I did not even finish reading this one.  ABSOLUTELY NOT.  Just my luck it will be the day I was too tired to clean the house or shower or whatever.  Plus, the stress of raising three kids and working part-time has frayed my nerves  beyond recognition and the shock of a surprise party may be all that stands between me and a nervous breakdown.  NO SURPRISE anythings!
#27 SOMETIMES I FEEL AS IF I HAVE MULTIPLE PERSONALITIES.  Adjust yours accordingly.  
-Now we’re talkin’.  I think I could really be friends with this woman (but I still don’t want her “next door”).

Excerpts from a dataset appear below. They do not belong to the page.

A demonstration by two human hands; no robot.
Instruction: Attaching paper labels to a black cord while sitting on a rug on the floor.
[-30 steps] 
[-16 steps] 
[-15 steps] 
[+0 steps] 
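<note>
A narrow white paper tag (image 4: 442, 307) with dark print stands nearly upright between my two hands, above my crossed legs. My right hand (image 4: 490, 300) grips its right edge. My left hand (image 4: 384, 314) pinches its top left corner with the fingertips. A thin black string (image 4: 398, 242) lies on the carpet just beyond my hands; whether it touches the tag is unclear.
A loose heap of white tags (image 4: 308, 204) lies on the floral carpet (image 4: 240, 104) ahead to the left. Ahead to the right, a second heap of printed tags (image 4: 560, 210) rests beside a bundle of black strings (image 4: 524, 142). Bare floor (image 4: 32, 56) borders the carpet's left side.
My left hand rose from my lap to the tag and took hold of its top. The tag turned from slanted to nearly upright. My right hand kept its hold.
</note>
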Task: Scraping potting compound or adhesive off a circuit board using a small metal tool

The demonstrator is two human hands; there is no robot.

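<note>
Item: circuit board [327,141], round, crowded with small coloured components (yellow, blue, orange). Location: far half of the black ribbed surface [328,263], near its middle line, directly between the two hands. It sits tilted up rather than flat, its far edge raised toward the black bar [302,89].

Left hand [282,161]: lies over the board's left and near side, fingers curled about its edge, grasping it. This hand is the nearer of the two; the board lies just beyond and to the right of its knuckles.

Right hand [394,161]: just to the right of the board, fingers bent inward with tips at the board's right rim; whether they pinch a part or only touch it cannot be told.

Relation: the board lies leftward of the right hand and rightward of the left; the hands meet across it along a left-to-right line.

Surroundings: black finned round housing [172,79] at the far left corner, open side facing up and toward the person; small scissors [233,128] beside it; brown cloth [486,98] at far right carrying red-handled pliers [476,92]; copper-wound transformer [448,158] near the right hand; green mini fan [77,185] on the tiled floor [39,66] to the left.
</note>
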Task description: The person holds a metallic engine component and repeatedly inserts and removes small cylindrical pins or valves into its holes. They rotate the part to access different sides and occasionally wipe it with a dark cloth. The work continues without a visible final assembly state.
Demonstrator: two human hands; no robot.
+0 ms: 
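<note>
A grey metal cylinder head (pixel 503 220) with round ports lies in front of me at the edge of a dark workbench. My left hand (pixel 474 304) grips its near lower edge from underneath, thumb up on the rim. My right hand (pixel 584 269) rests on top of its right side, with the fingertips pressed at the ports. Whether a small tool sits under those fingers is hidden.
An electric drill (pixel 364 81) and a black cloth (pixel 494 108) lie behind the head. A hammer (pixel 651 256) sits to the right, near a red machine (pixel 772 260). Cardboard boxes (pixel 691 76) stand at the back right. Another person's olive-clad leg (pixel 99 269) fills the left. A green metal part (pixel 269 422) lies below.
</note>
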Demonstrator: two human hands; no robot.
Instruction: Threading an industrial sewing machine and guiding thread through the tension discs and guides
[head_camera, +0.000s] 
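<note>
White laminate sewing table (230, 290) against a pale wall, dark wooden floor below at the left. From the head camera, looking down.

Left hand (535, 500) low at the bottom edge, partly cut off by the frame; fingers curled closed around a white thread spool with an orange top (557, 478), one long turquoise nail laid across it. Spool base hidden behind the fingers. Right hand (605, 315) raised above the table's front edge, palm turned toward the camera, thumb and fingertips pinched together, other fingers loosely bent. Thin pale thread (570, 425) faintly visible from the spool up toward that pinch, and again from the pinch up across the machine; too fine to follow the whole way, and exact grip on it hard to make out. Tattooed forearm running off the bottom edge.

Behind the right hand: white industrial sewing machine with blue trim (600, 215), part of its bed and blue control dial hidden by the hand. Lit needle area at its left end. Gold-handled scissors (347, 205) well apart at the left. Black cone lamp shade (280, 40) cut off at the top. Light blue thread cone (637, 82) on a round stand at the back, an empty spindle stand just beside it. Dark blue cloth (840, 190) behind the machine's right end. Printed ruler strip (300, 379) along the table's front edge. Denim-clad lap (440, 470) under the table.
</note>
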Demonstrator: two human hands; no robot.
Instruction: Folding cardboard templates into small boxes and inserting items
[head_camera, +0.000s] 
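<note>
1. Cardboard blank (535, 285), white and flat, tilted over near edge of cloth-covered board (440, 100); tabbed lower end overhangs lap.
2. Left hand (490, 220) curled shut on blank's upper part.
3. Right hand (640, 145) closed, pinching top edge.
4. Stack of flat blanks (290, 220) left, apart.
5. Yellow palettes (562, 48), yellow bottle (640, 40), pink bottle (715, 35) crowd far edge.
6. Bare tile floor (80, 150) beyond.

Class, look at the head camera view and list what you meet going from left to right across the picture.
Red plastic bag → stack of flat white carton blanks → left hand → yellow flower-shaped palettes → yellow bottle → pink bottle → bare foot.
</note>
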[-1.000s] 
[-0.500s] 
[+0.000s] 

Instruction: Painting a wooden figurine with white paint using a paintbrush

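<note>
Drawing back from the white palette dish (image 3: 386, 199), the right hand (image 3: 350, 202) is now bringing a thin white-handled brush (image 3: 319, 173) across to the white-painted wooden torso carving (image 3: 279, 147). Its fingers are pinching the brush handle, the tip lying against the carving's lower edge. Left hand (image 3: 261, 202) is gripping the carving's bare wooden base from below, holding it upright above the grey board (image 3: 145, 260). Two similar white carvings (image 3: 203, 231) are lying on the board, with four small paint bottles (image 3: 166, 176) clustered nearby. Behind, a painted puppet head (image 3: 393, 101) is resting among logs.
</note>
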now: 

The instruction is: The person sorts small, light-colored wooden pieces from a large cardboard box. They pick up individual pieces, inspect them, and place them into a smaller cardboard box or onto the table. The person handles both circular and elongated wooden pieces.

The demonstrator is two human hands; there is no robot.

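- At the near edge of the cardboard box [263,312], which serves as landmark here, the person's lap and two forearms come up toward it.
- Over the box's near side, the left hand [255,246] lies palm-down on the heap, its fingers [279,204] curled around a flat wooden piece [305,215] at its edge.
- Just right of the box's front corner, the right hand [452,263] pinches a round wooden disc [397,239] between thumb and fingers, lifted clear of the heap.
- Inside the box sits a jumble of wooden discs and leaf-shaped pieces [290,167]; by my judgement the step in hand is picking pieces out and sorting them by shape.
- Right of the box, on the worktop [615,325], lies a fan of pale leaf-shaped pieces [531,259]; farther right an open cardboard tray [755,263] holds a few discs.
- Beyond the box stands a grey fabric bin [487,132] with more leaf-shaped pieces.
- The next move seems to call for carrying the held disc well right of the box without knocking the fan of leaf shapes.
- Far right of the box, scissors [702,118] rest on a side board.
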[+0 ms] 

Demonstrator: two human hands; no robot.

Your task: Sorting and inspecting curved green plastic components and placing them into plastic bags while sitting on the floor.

#31 IF YOU NOTICE THAT MY BOOTS NEED REHEELING, that my closet door squeaks, or that my watch needs a new battery, take care of it—without being asked.  Your fixing something is like my initiating sex; it makes both of our lives a whole lot easier. 
-I do like when my husband takes the initiative to change light bulbs that have burned out or scrub the moldy shower curtain.  Perhaps I can return the favor by making a pot of coffee tonight, propping my eyeballs open with some toothpicks, and making the first move.
#35 WOULD YOU MOVE INTO A NEW HOUSE WITHOUT EXPLORING EVERY ROOM?  My body is that house, you don’t know me until you’ve kissed every inch of me. 
-Now hold the boat, Miss Dicker!  Yes, my body IS a house.  I’ve had THREE kids recently and just stopped breastfeeding.  THIS HOUSE IS UNDER CONSTRUCTION and there ain’t NO WAY I want “every inch” of it being explored.  At least not yet.  So keep your sex tips to yourself and leave my husband alone!!!!